Shilling’s most famous contribution to society was the engineering research and development she performed for Britain’s Royal Air Force during World War II. When she was hired in 1940, pilots of the Hurricane fighter-bombers and Spitfire fighter planes critical to the fight against the Axis powers were experiencing engine flooding any time they tried to perform a nose dive. This caused the planes to cut out in mid-air and was a potentially lethal disadvantage in a dogfight against enemy craft.
Shilling’s answer to this problem was a simple but brilliant one—she designed a small metal disk with a hole in the center for the inside of the engine. This limited fuel flow to engine in the event that the plane experienced negative g-force. Many argue today that her invention of this device, named the RAE restrictor, helped the Allies to victory in World War II. It undoubtedly saved the lives of many RAF pilots, and Shilling earned the Order of the British Empire for her work.
3. Mary Jackson
Virginia-born Mary Jackson has the distinction of being the first ever African-American female engineer at the National Aeronautics and Space Administration (NASA). After earning her degree in mathematics and physical science from the Hampton Institute, Jackson held roles as a math teacher, bookkeeper, and U.S. Army secretary.
Subsequently, she joined the West Area Computing Section at the Langley Memorial Aeronautical Laboratory. Her work in the computing pool earned her a position to work for an engineer, who encouraged her to take the graduate level physics and math courses required to become an engineer herself.
Upon completing the courses, Jackson was employed as an engineer with NASA at the age of 37. She worked at the space program for the next 21 years focusing on research surrounding airflow around aircraft. She earned the engineering department’s most senior title, but was denied management positions because of her gender.
In response, she left NASA in 1979 to work as a federal women’s program manager, seeking to improve NASA’s hiring rates of female engineers, scientists, and other STEM positions. Mary Jackson recently earned posthumous recognition for her incredible career and contributions to NASA’s first human spaceflight program Project Mercury when she was depicted in the award-winning 2016 film Hidden Figures.
4. Reshma Shetty
Reshma Shetty makes this list of four amazing women engineers because she is a trailblazer for the future of biomedical engineering. For over 10 years, Shetty has been included on prestigious lists such as Forbes’ “Eight People Inventing the Future,” one of Fast Company’s “100 Most Creative People in Business,” and recently “The 39 Most Powerful Female Engineers of 2018” from Business Insider.

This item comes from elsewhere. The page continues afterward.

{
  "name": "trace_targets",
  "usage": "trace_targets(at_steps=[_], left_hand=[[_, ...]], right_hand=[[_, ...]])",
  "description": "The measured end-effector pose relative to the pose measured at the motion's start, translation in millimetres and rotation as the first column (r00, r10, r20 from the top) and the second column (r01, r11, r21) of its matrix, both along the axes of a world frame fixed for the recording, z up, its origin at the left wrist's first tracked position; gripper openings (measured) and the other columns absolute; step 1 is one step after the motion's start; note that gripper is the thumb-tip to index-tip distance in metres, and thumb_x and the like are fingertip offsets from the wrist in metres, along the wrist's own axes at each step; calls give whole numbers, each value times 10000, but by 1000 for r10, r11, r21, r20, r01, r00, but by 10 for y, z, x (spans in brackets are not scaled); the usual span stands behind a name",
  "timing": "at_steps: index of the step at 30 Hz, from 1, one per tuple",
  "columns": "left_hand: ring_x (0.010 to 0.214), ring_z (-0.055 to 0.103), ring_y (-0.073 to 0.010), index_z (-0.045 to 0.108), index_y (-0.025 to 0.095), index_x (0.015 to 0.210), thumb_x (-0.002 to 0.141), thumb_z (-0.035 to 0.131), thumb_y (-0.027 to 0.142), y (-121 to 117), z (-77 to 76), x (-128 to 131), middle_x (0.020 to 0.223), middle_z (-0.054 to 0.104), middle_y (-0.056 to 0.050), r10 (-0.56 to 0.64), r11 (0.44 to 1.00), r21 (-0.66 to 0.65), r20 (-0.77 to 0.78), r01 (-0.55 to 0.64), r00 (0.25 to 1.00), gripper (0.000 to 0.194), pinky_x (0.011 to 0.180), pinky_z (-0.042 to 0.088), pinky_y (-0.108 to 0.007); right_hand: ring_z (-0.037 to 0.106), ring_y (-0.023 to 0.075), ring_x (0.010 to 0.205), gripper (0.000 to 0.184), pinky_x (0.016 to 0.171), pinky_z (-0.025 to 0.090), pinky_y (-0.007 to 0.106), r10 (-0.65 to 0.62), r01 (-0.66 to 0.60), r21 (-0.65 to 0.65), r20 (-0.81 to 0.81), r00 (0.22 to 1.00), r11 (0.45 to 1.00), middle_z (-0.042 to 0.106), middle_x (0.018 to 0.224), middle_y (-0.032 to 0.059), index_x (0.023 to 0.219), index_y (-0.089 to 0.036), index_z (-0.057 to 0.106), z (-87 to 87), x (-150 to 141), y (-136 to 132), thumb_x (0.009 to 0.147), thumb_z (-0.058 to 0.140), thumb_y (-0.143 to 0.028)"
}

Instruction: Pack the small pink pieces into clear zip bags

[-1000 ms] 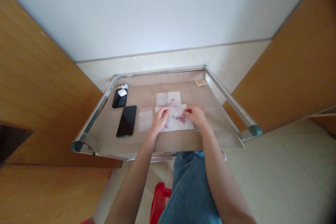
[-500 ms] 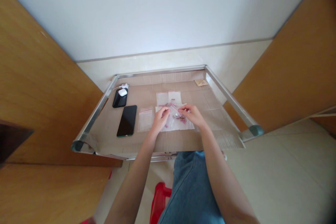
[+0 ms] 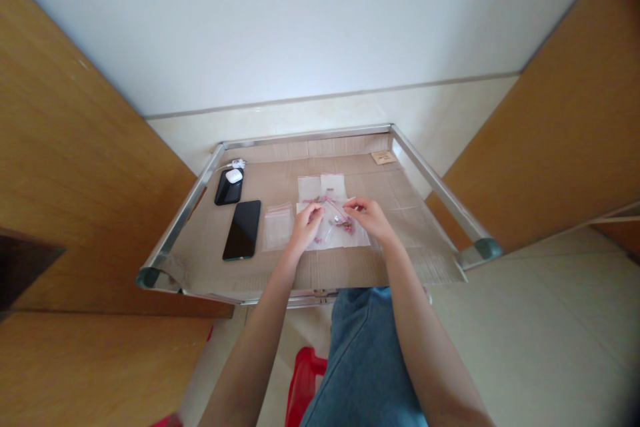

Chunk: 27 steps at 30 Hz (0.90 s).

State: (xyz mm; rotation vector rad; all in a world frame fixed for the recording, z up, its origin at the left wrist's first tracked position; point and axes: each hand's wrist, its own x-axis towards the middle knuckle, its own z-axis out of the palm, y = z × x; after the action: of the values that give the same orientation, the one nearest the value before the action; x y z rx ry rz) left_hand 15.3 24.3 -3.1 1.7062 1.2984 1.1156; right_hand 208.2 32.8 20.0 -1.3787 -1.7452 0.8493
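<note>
My left hand [image 3: 307, 225] pinches the left edge of a small clear zip bag [image 3: 330, 227] with a pink strip along its top. At the bag's right side is my right hand [image 3: 367, 215], thumb and fingertips drawn together; whatever lies between them is too small to make out. Several small pink pieces [image 3: 347, 225] show by the bag, on or under its clear film. White sheets or bags [image 3: 333, 183] lie under and behind the hands. To the left of my left hand sits a stack of clear zip bags [image 3: 278, 227].
Cardboard [image 3: 400, 213] lines a trolley top with a raised metal rail [image 3: 310, 137]. A black phone [image 3: 242, 230] lies at left, with a white earbud case [image 3: 233, 176] on another dark device behind it. A tan card [image 3: 383, 157] is at back right; a red stool [image 3: 303, 387] is below.
My right hand has shifted slightly to the right, its fingertips a little farther from my left hand. My left hand and the bag have stayed nearly still.
</note>
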Motion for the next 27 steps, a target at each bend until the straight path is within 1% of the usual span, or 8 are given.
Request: trace_targets(at_steps=[2,5,7,10,14,22,25,27], left_hand=[[664,530,-129,549,185,777,856,451,318,4,-8,-2,673,558,13,2,1000,7,-4,-2,1000,182,636,384,-238],[663,528,-131,553,186,783,856,452,315,6,-15,-2,670,557,14,5,1000,-3,-4,-5,1000,180,636,383,-238],[662,524,-131,555,186,786,856,450,315,5,-16,0,670,554,15,7,1000,-6,-7,-7,1000,180,635,379,-238],[661,519,-129,553,185,787,854,453,311,2,-16,2,673,551,17,7,1000,-1,-5,-7,1000,174,632,374,-236],[649,515,-127,545,184,782,856,449,313,1,-11,6,657,544,19,9,1000,-3,0,-9,1000,177,624,371,-232],[634,507,-124,543,187,772,855,448,318,-11,12,14,649,536,19,11,1000,-13,1,-11,1000,181,610,368,-231],[639,512,-128,548,189,779,854,450,319,-7,2,10,650,541,18,14,1000,-14,5,-14,1000,179,619,374,-234],[654,518,-130,551,189,778,857,447,328,-2,-5,5,660,547,16,9,1000,0,2,-9,1000,191,637,377,-239]], right_hand=[[585,159,688,177,661,414,267,-64,65,-15,101,993,998,699,781,42,799,-185,707,-9,34,-8,727,569,-271],[588,174,720,166,706,396,297,-139,149,-14,284,949,989,693,758,28,798,-221,715,-2,64,-35,718,584,-285],[591,186,756,163,749,381,326,-151,162,0,365,919,987,692,772,24,797,-241,718,13,65,-54,724,583,-295],[588,197,797,161,795,355,358,-136,146,9,424,895,989,693,814,25,793,-252,719,36,50,-72,735,582,-312],[583,208,818,168,809,339,375,-126,136,9,449,884,991,693,811,35,796,-245,723,42,32,-79,737,588,-326],[583,211,809,169,805,340,380,-133,136,26,445,886,990,698,800,40,752,-231,717,33,24,-87,727,587,-336],[589,194,770,175,785,362,360,-144,147,23,395,907,989,699,779,32,747,-232,715,25,32,-70,730,575,-336],[590,176,725,182,741,387,326,-141,147,4,315,938,989,700,765,26,747,-226,712,10,45,-46,732,570,-341]])
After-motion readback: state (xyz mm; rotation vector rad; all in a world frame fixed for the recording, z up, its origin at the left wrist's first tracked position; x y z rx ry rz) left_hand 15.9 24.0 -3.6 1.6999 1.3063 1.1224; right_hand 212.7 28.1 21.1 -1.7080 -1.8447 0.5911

Shetty earned her PhD in biological engineering from the Massachusetts Institute of Technology (MIT), and in 2008 co-founded a startup called Ginkgo BioWorks. Ginkgo is a synthetic biology company that creates new organisms by engineering gene-edited bacteria.
This allows the company to manufacture virtually any item in the world affordably and efficiently. Examples of the startup’s power include the ability to manufacture unique and even prehistoric scents, the creation of a DNA database to identify and understand disease-causing pathogens, and engineering gut microbes that successfully treat disease from within the patient’s own body.
The possibilities of Ginkgo BioWorks are seemingly endless, and the company is currently valued at $1.4 billion. It is considered to be one of Silicon Valley’s next “unicorns” and has earned $275 million in funding from Bill Gates’ own asset management fund.
In addition to her role as a co-founder, Reshma Shetty also seeks to expand the larger science community’s understanding of synthetic biology through her work in launching the field’s first international conference. We have yet to see the impact that Shetty and her company will ultimately have on the world. In the meantime, she serves as a stellar modern role model for any young girl who loves science but does not see women in major leadership positions in the field.